§ Assigned task
Your task is to return, word for word, only the lines from the line with "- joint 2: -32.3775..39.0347" through the close of the data. Exclude all pictures.

§ Raw data
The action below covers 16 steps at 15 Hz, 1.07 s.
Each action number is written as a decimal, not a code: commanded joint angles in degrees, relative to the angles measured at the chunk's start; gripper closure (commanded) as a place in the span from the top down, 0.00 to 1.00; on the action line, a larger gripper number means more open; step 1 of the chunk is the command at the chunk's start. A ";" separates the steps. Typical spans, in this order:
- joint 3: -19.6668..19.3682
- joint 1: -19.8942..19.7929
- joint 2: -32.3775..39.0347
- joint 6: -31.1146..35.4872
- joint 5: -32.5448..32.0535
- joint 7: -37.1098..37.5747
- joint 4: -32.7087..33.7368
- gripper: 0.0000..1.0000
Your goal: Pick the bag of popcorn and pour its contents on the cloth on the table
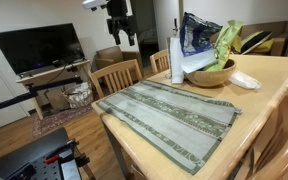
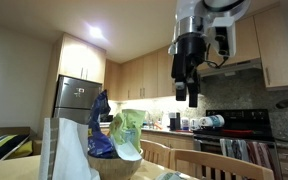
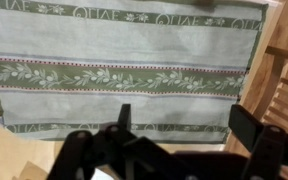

§ The answer
- joint 2: -32.3775..39.0347
- joint 6: -31.1146..35.4872
- joint 5: -32.5448..32.0535
- joint 7: -37.1098..37.5747
- joint 4: -32.7087..33.7368
- gripper: 0.0000..1.0000
Your goal: Pick the bag of popcorn and pour its contents on the cloth on the table

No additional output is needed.